**Work task**
Below are records; reproduce exactly the lines from the one that has "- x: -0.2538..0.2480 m" through the one that has "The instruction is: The", ends included, and nothing more.

**Materials provided**

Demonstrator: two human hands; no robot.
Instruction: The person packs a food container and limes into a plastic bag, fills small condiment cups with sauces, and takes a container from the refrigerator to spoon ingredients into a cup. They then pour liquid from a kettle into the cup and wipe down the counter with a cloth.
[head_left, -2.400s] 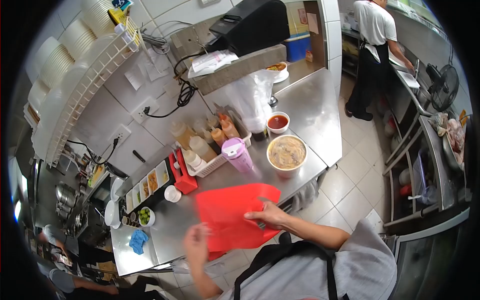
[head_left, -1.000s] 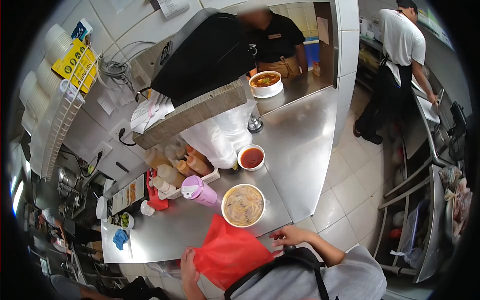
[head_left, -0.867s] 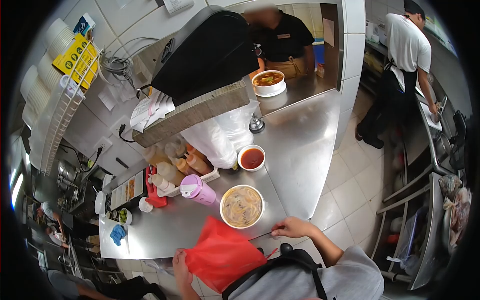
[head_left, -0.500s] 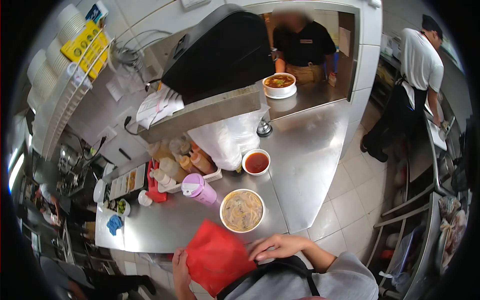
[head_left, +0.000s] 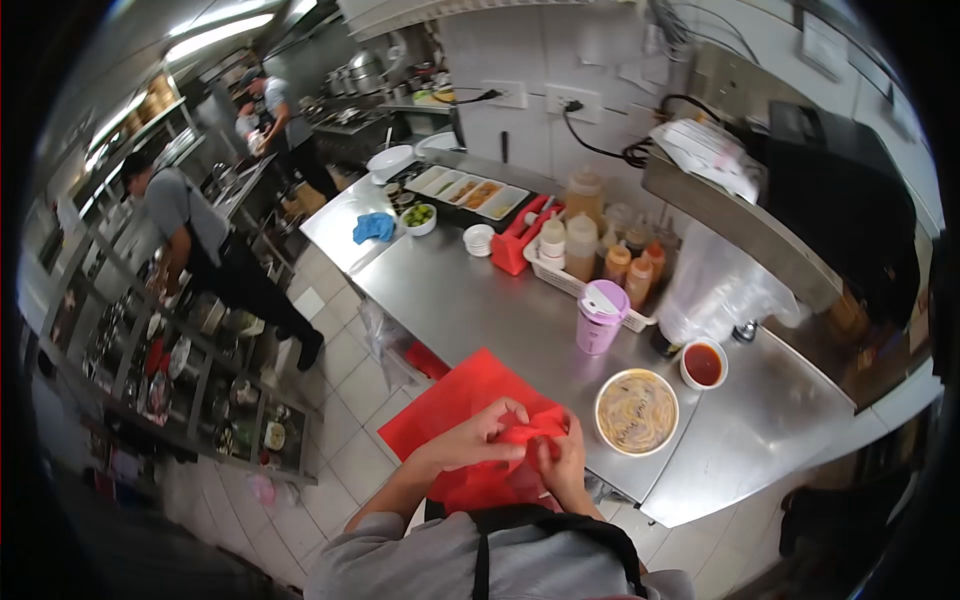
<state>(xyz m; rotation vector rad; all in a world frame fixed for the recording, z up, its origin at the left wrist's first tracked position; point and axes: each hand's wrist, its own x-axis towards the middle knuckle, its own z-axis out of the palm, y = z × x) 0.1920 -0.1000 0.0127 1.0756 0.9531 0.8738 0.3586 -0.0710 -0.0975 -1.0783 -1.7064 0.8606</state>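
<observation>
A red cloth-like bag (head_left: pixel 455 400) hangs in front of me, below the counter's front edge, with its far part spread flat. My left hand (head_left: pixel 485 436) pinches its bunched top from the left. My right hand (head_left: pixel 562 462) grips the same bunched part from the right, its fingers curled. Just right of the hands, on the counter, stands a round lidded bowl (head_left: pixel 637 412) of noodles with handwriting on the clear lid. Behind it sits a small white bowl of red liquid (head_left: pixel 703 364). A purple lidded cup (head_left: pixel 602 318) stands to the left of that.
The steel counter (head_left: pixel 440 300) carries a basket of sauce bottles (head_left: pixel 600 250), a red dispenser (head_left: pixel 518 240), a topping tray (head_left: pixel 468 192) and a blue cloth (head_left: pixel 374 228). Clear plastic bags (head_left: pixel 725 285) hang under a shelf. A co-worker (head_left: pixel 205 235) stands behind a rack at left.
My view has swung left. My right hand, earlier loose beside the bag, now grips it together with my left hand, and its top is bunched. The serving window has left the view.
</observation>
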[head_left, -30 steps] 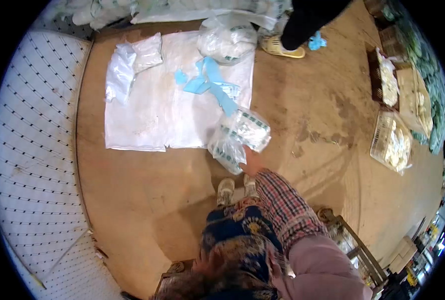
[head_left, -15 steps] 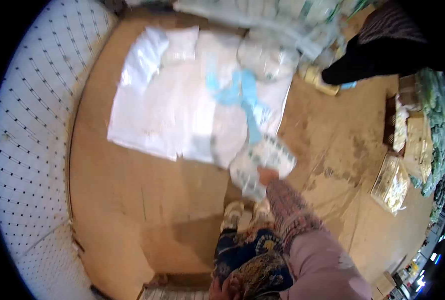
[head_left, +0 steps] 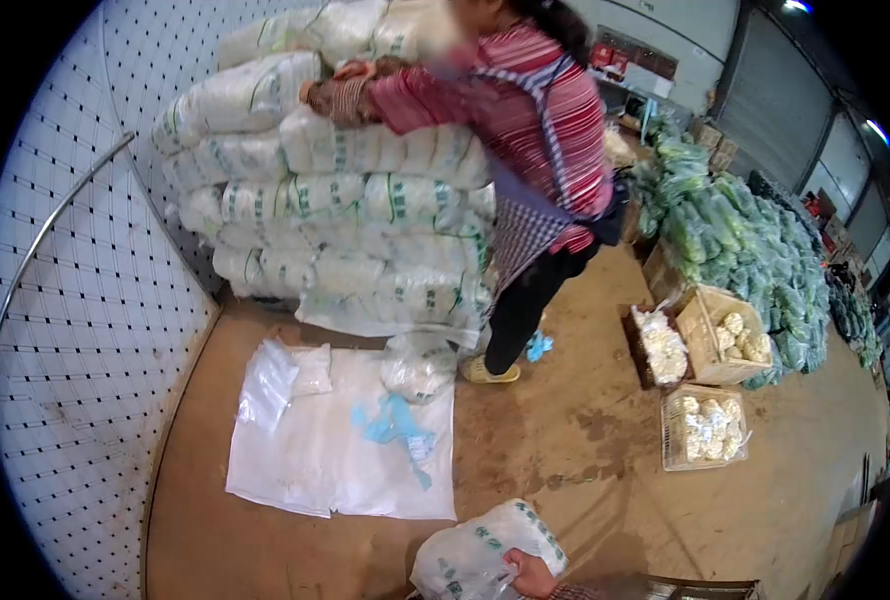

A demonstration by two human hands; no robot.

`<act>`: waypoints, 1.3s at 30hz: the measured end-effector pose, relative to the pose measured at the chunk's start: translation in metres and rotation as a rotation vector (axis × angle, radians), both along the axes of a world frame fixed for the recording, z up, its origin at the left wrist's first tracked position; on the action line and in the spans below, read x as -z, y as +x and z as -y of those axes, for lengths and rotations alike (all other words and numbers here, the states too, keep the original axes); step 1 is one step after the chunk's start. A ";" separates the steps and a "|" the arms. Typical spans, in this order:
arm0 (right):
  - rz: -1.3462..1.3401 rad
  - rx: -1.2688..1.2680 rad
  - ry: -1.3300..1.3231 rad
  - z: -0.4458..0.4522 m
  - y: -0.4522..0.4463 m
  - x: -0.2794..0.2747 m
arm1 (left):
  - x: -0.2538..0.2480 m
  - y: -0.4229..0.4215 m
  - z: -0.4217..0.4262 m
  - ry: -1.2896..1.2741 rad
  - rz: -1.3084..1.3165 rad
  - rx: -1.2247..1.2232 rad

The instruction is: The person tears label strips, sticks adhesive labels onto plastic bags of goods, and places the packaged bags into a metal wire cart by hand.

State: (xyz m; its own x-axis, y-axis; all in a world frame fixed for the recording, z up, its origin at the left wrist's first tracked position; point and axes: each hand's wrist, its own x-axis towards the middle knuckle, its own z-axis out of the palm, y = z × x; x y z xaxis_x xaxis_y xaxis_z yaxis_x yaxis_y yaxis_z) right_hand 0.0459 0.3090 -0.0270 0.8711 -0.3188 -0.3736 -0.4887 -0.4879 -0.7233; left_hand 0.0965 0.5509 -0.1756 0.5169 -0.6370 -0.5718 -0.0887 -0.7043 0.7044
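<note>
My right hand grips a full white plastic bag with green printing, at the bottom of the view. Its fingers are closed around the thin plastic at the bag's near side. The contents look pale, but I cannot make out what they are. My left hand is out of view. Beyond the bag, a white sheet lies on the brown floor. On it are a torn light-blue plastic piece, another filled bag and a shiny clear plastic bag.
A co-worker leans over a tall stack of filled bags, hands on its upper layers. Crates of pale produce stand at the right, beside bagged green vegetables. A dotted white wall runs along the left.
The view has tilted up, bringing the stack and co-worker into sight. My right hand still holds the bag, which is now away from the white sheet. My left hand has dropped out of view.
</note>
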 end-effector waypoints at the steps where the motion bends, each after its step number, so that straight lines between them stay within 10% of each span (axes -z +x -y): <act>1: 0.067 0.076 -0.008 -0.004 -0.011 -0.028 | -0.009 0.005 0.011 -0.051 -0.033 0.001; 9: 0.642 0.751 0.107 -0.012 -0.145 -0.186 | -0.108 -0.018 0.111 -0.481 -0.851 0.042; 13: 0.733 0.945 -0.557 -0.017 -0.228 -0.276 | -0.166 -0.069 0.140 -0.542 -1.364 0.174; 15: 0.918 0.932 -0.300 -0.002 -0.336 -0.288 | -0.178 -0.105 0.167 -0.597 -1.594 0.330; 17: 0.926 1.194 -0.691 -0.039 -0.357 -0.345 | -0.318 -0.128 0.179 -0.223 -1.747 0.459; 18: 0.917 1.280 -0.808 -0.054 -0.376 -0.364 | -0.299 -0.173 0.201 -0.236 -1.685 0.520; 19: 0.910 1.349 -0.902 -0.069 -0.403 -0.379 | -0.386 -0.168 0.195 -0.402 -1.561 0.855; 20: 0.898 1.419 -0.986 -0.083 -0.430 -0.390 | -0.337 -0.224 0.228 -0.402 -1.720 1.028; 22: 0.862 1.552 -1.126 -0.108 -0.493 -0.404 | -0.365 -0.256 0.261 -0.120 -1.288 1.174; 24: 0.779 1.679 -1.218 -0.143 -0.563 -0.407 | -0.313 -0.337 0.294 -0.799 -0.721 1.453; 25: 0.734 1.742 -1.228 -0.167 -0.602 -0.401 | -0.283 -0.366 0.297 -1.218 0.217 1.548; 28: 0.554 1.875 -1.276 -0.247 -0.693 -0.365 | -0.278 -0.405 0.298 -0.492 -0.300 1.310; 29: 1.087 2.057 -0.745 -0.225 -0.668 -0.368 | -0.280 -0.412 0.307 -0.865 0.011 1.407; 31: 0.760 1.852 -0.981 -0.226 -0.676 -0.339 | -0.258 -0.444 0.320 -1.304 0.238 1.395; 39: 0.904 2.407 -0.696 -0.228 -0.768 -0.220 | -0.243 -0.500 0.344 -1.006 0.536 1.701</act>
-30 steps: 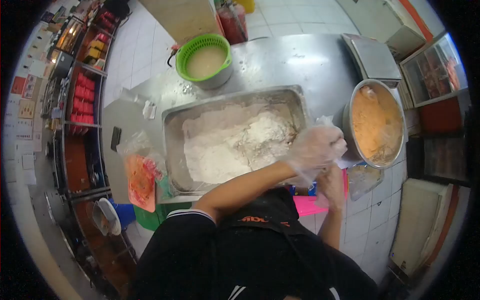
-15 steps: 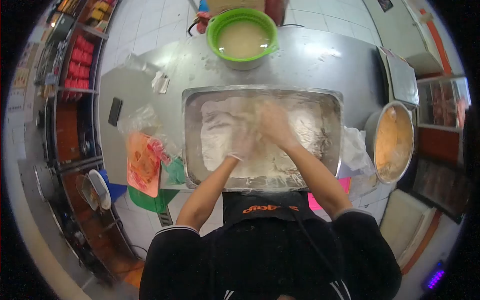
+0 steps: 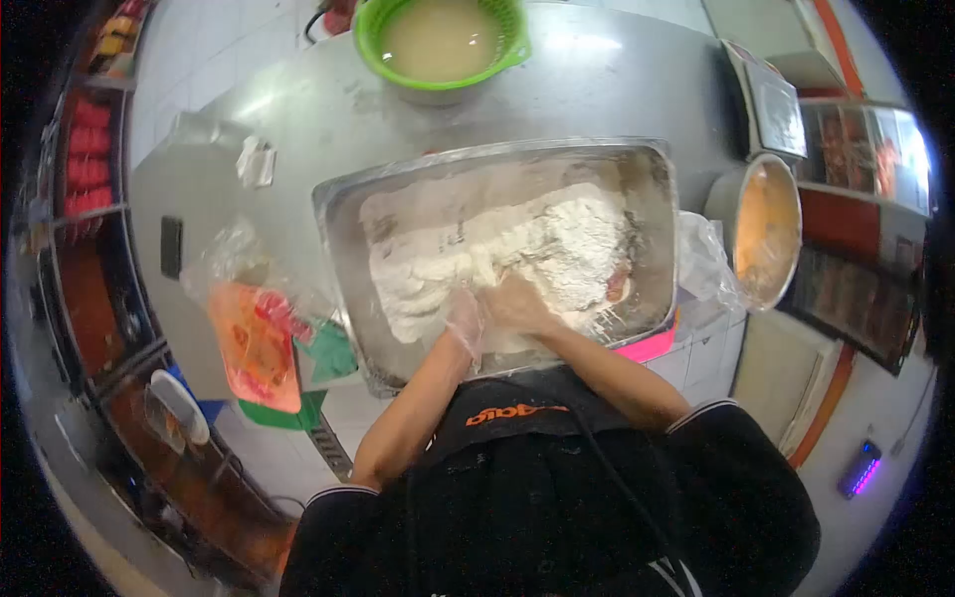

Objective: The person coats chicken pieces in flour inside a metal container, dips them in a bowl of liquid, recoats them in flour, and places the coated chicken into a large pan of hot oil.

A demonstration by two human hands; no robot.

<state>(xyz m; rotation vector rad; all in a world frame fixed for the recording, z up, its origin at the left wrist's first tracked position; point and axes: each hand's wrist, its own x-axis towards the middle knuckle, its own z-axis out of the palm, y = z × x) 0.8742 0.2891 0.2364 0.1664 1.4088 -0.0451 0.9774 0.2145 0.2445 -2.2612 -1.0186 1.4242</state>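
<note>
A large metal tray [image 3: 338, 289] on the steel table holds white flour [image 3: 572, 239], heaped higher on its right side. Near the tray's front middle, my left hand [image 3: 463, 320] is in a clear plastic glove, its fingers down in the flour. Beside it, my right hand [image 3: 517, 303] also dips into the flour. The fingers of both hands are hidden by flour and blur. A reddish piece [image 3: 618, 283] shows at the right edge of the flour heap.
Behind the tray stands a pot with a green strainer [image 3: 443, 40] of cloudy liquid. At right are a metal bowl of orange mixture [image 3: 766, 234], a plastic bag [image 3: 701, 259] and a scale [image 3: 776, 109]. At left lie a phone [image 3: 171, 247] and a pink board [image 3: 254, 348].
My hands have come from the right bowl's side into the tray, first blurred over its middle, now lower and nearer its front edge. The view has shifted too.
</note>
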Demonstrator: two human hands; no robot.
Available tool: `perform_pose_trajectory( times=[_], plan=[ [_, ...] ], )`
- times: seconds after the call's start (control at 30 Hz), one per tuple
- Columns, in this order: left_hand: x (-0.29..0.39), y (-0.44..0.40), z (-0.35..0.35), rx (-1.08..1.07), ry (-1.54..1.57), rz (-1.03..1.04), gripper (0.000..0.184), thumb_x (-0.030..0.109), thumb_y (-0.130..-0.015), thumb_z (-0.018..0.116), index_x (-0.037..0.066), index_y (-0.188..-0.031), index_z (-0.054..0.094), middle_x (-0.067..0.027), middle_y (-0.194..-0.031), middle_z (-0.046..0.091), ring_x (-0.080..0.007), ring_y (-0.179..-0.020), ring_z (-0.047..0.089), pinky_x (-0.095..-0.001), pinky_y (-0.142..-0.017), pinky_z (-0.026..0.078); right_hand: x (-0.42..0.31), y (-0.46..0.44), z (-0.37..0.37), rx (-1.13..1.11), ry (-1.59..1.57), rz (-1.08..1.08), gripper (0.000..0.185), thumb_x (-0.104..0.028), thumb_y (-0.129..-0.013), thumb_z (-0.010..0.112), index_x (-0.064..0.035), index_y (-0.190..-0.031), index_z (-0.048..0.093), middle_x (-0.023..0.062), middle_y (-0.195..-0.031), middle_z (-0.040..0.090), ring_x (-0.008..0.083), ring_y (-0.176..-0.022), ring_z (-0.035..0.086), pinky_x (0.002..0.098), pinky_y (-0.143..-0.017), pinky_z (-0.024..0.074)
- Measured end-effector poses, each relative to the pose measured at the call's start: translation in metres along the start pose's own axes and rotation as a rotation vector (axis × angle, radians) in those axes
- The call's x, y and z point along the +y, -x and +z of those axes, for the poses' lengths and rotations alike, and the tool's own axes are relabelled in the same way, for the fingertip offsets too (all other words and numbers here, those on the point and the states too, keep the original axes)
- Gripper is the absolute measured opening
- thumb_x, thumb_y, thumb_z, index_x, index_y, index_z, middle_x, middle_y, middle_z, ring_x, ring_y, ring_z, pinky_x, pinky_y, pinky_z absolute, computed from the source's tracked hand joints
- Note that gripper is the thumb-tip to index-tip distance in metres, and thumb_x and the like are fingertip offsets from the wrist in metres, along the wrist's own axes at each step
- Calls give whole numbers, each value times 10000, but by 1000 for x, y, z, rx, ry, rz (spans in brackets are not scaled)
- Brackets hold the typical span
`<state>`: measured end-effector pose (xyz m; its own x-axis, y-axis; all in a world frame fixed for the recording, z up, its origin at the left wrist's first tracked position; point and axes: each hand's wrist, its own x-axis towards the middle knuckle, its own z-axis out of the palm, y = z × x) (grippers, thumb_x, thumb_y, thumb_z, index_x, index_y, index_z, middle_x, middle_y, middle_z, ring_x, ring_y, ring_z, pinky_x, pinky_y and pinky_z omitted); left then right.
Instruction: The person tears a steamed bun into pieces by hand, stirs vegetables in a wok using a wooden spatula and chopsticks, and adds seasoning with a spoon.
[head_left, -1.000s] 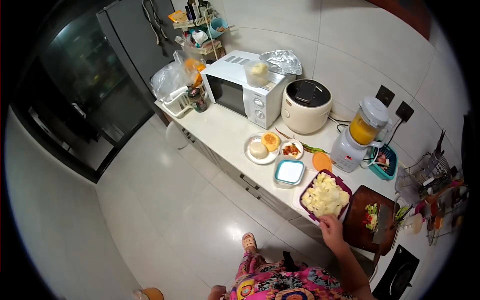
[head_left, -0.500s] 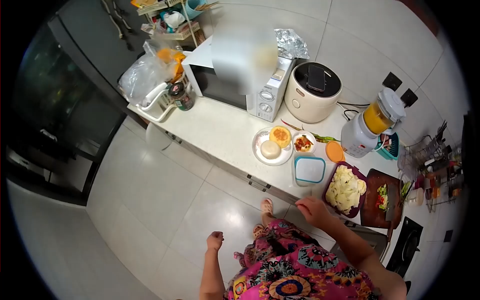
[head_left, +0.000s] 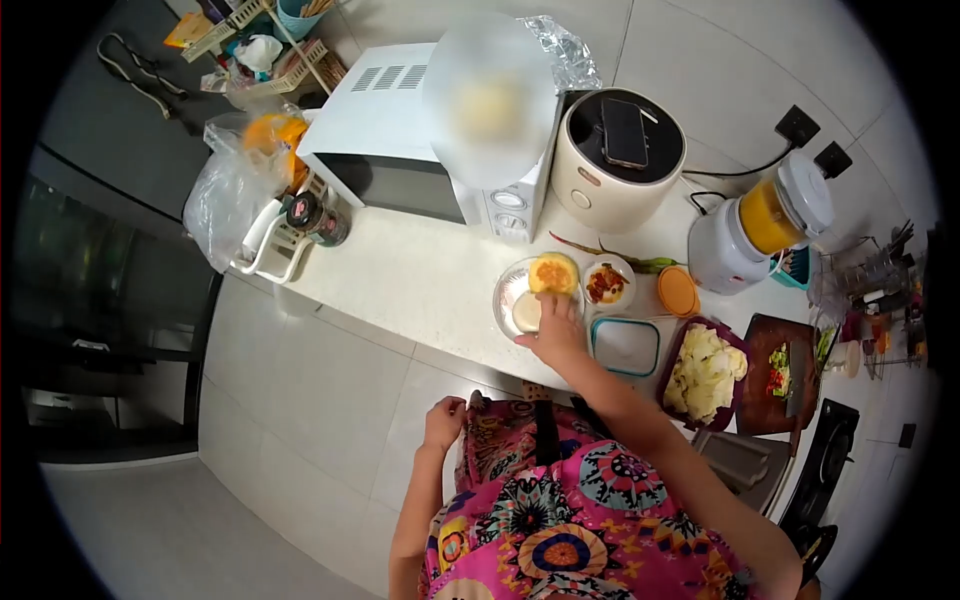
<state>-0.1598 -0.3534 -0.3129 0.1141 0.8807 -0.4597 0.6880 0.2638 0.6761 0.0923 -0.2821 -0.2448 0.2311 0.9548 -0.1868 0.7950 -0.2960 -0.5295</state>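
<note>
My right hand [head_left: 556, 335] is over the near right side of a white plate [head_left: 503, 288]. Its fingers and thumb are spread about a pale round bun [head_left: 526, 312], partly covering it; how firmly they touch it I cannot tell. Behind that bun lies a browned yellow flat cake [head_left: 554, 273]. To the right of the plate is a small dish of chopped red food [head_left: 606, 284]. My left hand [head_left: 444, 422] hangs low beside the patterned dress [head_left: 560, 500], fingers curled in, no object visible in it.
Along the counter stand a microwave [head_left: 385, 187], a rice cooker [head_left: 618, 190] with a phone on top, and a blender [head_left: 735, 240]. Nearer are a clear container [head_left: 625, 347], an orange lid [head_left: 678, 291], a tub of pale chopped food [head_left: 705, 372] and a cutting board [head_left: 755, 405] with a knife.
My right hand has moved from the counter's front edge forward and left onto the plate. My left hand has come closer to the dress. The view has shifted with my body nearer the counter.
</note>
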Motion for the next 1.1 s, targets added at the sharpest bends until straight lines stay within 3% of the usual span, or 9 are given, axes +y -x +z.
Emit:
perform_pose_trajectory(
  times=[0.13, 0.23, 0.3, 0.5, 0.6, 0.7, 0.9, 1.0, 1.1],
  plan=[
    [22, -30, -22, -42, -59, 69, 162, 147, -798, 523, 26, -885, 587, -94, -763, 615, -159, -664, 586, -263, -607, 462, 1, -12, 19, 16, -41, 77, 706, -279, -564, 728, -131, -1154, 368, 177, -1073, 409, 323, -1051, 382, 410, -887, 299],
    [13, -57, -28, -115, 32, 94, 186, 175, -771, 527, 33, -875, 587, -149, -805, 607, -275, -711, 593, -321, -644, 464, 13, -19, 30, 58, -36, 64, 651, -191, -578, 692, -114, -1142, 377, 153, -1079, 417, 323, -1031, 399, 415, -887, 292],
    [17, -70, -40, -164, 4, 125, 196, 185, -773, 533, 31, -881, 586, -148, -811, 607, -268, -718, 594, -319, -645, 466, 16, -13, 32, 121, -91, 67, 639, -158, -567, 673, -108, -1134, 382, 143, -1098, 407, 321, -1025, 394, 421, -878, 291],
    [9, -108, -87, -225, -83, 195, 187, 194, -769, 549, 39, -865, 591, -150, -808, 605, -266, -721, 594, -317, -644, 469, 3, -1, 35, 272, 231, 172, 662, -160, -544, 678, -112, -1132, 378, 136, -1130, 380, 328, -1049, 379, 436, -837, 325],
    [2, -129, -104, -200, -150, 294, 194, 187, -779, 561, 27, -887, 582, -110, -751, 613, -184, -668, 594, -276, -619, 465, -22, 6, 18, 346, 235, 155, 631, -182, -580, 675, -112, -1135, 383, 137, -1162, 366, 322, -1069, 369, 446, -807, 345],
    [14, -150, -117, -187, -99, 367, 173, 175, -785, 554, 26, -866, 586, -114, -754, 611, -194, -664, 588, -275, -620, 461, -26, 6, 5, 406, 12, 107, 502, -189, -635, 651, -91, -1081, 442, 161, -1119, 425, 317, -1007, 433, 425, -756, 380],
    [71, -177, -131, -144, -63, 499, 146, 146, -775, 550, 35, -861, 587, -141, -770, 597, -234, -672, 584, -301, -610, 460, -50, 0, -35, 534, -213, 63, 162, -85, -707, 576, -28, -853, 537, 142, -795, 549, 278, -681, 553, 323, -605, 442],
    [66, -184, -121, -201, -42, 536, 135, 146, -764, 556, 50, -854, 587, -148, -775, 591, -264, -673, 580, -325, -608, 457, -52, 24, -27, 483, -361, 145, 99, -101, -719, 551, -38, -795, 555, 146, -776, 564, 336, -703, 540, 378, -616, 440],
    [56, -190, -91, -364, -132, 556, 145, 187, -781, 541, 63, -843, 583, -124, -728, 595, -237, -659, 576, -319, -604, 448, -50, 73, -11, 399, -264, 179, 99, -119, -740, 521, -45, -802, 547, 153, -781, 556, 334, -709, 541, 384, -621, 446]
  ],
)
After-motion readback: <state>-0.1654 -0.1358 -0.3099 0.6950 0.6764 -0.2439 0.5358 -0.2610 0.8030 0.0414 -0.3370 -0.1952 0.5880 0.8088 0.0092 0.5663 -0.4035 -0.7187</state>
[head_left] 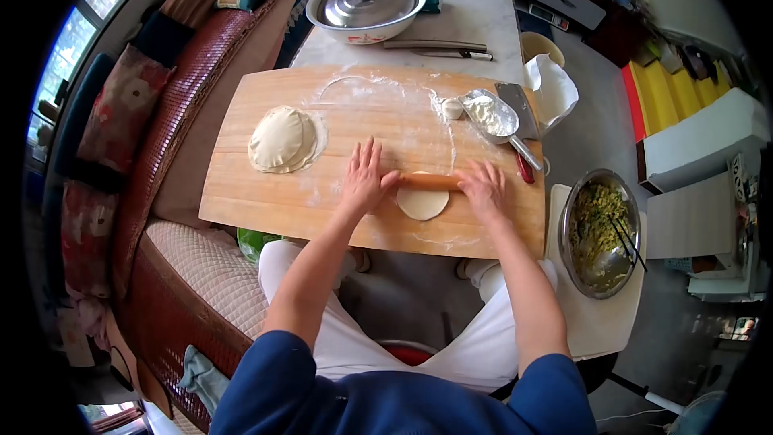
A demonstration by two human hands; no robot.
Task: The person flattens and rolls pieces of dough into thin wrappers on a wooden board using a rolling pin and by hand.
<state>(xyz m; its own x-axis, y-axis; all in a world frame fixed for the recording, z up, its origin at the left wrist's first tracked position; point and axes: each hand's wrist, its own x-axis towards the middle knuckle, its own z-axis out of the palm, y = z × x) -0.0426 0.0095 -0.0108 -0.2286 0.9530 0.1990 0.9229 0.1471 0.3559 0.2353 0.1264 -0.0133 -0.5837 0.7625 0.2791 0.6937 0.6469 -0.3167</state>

**Solution**
  - x: -0.2538..0.2480 m
  - y: -0.4229..0.4215 m
  - z: -0.4217..0.4262 m
  - ry: -1.2896..1.2741 rad
  - rz: -1.3084..1.3165 rad
  - rx: -1.2247..1.2232 rad

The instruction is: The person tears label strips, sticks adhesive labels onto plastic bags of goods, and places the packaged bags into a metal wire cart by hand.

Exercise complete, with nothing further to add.